───── Data under study
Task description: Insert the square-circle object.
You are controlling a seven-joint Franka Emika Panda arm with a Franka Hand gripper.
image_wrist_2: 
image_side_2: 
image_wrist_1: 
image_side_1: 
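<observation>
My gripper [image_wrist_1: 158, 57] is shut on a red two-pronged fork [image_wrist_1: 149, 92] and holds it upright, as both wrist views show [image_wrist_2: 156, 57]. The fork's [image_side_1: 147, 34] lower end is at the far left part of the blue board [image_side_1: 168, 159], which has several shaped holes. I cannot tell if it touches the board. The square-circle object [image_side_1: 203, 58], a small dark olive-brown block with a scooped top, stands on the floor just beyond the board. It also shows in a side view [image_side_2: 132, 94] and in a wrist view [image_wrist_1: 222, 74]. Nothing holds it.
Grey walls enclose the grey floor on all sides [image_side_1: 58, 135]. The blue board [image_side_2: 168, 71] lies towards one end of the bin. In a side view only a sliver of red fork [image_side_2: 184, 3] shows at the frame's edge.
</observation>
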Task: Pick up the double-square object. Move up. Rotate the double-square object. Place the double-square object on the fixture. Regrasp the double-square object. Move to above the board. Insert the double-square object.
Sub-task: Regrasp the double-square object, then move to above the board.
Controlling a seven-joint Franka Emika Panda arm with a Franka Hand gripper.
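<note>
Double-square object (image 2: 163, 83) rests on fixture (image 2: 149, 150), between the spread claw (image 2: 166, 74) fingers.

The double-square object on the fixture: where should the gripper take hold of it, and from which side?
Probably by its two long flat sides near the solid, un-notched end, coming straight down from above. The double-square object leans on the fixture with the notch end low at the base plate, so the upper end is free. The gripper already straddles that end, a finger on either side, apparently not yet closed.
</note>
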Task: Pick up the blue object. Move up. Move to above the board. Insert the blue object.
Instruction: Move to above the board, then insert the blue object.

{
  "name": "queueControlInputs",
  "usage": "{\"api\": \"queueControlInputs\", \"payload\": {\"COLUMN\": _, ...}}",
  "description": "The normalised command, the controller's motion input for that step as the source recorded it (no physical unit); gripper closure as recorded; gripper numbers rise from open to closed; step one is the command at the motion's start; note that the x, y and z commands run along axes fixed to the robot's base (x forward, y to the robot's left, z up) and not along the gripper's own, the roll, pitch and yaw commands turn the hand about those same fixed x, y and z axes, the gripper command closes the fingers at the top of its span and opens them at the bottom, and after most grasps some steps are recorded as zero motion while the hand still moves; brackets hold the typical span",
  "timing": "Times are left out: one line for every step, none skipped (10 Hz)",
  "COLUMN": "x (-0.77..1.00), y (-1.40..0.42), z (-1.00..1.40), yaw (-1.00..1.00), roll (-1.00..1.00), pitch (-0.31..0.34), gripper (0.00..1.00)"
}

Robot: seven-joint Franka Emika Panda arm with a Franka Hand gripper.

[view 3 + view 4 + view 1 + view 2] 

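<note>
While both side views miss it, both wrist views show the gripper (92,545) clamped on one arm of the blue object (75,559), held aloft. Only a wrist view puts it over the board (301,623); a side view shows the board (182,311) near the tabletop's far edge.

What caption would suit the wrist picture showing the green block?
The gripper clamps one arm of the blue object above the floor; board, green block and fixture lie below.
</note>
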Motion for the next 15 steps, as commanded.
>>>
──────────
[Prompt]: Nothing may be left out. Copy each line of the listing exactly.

[Exercise response]:
Task description: Insert the square-circle object.
You are controlling a seven-joint Franka Emika Panda arm with a Franka Hand gripper.
image_wrist_2: 
image_side_2: 
image_wrist_1: 
image_side_1: 
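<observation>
My gripper [image_wrist_1: 158, 57] is shut on a red two-pronged fork [image_wrist_1: 149, 92] and holds it upright, as both wrist views show [image_wrist_2: 156, 57]. The fork's [image_side_1: 147, 34] lower end is at the far left part of the blue board [image_side_1: 168, 159], which has several shaped holes. I cannot tell if it touches the board. The square-circle object [image_side_1: 203, 58], a small dark olive-brown block with a scooped top, stands on the floor just beyond the board. It also shows in a side view [image_side_2: 132, 94] and in a wrist view [image_wrist_1: 222, 74]. Nothing holds it.
Grey walls enclose the grey floor on all sides [image_side_1: 58, 135]. The blue board [image_side_2: 168, 71] lies towards one end of the bin. In a side view only a sliver of red fork [image_side_2: 184, 3] shows at the frame's edge.
</observation>
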Task: Pick up the double-square object. Move up. Rotate the double-square object. Place the double-square object on the fixture. Regrasp the double-square object. Move to above the board. Insert the double-square object.
Sub-task: Regrasp the double-square object, then move to above the board.
Controlling a seven-joint Franka Emika Panda arm with a Franka Hand gripper.
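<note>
Double-square object (image 2: 163, 83) rests on fixture (image 2: 149, 150), between the spread claw (image 2: 166, 74) fingers.

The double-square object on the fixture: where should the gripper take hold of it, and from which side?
Probably by its two long flat sides near the solid, un-notched end, coming straight down from above. The double-square object leans on the fixture with the notch end low at the base plate, so the upper end is free. The gripper already straddles that end, a finger on either side, apparently not yet closed.
</note>
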Task: Pick up the blue object. Move up. Move to above the board. Insert the blue object.
Instruction: Move to above the board, then insert the blue object.

{
  "name": "queueControlInputs",
  "usage": "{\"api\": \"queueControlInputs\", \"payload\": {\"COLUMN\": _, ...}}",
  "description": "The normalised command, the controller's motion input for that step as the source recorded it (no physical unit); gripper closure as recorded; gripper numbers rise from open to closed; step one is the command at the motion's start; note that the x, y and z commands run along axes fixed to the robot's base (x forward, y to the robot's left, z up) and not along the gripper's own, the roll, pitch and yaw commands turn the hand about those same fixed x, y and z axes, the gripper command closes the fingers at the top of its span and opens them at the bottom, and after most grasps some steps are recorded as zero motion while the hand still moves; brackets hold the typical span",
  "timing": "Times are left out: one line for every step, none skipped (10 Hz)",
  "COLUMN": "x (-0.77..1.00), y (-1.40..0.42), z (-1.00..1.40), yaw (-1.00..1.00), roll (-1.00..1.00), pitch (-0.31..0.34), gripper (0.00..1.00)"
}

Robot: seven-joint Franka Emika Panda arm with a Franka Hand gripper.

[view 3 + view 4 + view 1 + view 2] 

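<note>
While both side views miss it, both wrist views show the gripper (92,545) clamped on one arm of the blue object (75,559), held aloft. Only a wrist view puts it over the board (301,623); a side view shows the board (182,311) near the tabletop's far edge.

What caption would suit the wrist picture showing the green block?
The gripper clamps one arm of the blue object above the floor; board, green block and fixture lie below.
</note>
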Motion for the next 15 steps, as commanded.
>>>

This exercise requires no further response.